Everyone keeps talking like the USSR wasn't around in 1990. It was.

Saddam invaded Kuwait August 2, 1990.

The ground campaign part of Desert Storm kicks off on Feb 24th 1991.

The Coup against Gorbachev that led to the dissolution of the USSR was on August 19, 1991.

So, there was a Soviet Union at the time of the Gulf War... there just weren't any satellite states in Eastern Europe any more, even though the Warsaw Pact wasn't formally dissolved until July 1, 1991.

Quote:
Originally Posted by Raellus View Post
I think that Saddam very well could have invaded Kuwait in the alternative '91, but I think that the combined political and economic pressure the West and the Communist Bloc would have forced Saddam to back down and pull out of Iraq before military action was taken on the part of the Coalition. That's the way I see it. Saddam invaded but pulled out under pressure from both the West and the Soviet Bloc, before Desert Storm.
I disagree with you on this on the grounds that the historical record indicates that Saddam was impervious to diplomatic pressure. He also appears to have been impervious to being able to tell when he was getting in over his head.

While there wasn't any serious diplomatic pressure on Iraq to stop fighting Iran (what with Iran being a pariah state), there can be little doubt that Saddam had bitten off more than he could chew with Iraq. By the second year of the eight year war, Iraq was on the strategic defensive.

In the First Gulf War, no amount of diplomatic pressure could shift him. Furthermore, Saddam seemed unable to understand the capability of the military force arrayed against him, nor the world's political will to use it. He seemed to think he could wave Israel at the Arab world, like a red cape in front of a bull, and the Arab states would just bail out of the coalition and American will to act would crumble without Arab support. He seemed to bank on a fantasy that even if the US used military force, America's "cowardice" and unwillingness to accept casualties would lead to a failure of will and an American pullout. Maybe he was banking on a repeat of the US pullout from Peacekeeping in Beirut. But it's clear he couldn't be reasoned with and he couldn't see the danger he was placing himself in because he preferred to see the world as he wished it was, rather than how it really was.

Same thing in 2002. When faced with diplomatic pressure and the threat of military action from a country that was still looking for payback for 9/11, a country that had clearly demonstrated it's ability to clean his clock ten years earlier, he still wouldn't get out of the way of the oncoming train. He didn't even have any WMDs to hide from the UN inspectors, which makes his game of chicken all the more baffling.

History demonstrates that Saddam couldn't be made to back down through diplomatic pressure.

He had to be put down through military action.

He got away with attacking Iran. He thought he could get away with attacking Kuwait. He thought he could get away with bluffing the US on inspections. This guy clearly got his intel from the Department of Wishful Thinking.

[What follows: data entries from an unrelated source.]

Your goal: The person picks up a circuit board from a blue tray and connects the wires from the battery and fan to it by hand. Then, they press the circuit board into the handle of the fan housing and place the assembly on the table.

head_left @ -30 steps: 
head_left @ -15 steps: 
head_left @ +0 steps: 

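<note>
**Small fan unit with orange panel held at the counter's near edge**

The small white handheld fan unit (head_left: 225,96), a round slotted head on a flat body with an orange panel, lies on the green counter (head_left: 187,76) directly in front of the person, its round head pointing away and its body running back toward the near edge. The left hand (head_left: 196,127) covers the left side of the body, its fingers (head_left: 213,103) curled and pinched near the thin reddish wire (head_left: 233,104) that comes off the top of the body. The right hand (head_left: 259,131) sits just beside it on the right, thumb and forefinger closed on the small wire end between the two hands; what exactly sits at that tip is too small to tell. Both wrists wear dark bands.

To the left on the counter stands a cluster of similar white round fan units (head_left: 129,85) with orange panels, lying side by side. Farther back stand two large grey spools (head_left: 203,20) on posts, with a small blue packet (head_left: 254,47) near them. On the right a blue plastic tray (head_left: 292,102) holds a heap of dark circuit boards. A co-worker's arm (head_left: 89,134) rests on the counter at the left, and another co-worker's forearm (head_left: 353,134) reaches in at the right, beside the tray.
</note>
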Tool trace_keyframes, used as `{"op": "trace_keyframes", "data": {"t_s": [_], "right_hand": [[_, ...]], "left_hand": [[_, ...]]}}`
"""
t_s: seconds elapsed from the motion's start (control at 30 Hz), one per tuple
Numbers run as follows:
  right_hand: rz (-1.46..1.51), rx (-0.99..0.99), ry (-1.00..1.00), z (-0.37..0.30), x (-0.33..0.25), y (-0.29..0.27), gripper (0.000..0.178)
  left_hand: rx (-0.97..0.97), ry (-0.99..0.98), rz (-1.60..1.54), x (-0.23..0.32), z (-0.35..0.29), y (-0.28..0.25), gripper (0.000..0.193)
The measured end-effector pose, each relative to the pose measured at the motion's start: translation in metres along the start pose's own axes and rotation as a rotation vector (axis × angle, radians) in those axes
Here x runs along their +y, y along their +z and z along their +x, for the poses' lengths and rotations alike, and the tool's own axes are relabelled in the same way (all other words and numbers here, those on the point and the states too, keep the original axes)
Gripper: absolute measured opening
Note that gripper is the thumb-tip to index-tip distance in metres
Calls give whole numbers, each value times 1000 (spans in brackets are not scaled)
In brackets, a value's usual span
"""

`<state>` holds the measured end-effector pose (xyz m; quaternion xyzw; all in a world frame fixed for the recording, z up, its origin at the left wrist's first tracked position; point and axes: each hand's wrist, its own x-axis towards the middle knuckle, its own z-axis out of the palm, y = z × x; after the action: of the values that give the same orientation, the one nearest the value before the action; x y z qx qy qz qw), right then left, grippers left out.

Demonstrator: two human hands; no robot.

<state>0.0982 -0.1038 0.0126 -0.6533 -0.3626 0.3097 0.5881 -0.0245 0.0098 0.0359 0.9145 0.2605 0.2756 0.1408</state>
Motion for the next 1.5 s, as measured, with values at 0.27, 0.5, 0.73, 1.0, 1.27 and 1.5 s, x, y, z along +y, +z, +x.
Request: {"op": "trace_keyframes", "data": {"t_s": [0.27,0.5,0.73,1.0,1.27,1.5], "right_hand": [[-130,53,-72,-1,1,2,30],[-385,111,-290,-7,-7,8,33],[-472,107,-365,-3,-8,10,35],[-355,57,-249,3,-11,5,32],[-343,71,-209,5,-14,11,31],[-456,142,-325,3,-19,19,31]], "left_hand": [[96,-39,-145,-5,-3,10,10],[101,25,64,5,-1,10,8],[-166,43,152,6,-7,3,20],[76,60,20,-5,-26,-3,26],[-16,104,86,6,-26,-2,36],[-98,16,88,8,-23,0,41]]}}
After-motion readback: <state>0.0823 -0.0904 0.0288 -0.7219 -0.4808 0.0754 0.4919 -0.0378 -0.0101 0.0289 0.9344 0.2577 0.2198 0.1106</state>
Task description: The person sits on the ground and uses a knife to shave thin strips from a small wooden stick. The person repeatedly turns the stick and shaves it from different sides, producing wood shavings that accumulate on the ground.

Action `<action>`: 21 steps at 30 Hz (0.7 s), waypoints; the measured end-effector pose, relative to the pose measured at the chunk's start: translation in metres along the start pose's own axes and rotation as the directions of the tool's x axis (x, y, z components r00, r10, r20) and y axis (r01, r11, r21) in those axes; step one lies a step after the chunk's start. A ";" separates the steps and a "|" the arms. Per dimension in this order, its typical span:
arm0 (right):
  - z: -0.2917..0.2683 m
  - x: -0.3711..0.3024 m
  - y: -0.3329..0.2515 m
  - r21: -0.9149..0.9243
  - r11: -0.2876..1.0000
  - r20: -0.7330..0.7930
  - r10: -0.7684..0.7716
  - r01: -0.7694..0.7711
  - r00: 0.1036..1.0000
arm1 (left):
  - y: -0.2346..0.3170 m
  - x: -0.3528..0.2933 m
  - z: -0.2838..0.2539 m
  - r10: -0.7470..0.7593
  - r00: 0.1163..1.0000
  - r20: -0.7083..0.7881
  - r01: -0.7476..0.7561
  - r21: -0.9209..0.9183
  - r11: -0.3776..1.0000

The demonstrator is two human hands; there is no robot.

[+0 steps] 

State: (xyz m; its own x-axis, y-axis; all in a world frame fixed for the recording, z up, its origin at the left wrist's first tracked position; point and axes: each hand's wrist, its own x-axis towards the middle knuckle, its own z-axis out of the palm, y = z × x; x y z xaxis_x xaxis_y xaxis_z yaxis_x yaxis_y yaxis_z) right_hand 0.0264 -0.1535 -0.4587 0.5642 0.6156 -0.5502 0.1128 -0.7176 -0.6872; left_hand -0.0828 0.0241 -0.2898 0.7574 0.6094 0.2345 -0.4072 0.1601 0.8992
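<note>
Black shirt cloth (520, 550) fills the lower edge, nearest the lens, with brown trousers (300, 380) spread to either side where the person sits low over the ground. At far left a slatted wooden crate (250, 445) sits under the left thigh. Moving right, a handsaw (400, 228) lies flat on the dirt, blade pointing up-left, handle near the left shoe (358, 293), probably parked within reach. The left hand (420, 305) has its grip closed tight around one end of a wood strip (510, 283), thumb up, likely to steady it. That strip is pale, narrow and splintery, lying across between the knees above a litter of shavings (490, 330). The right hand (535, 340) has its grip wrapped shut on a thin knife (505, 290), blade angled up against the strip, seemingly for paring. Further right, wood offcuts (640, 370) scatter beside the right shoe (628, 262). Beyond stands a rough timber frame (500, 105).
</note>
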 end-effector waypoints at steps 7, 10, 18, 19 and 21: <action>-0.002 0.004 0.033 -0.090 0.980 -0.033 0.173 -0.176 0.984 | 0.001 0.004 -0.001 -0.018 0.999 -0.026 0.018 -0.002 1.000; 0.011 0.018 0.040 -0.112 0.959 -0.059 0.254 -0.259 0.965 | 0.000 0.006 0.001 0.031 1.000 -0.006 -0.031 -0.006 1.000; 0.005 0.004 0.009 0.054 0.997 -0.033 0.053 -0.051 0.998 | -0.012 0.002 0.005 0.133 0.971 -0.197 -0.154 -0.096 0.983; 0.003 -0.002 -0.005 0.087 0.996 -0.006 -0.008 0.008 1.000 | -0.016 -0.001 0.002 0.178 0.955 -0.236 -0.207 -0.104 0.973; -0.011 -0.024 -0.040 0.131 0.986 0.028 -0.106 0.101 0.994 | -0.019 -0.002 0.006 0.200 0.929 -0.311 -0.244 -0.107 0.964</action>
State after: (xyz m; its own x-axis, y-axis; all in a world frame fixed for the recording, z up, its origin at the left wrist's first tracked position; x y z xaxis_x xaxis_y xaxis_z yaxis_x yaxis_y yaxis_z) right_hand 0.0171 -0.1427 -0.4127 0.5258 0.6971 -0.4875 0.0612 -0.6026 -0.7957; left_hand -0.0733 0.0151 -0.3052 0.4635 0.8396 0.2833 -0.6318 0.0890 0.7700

For my money Saddam's MORE likely to Invade Kuwait in an alternate 1990 because, with the Cold War still hot, he'd think the USSR wouldn't want to look weak by allowing the US to beat up on one of their client states. The truth is that the USSR wouldn't much appreciate one of their client states (like Iraq) drawing the USSR into a confrontation with the West that the USSR may not be prepared for.

A. Scott Glancy, President TCCorp, dba Pagan Publishing.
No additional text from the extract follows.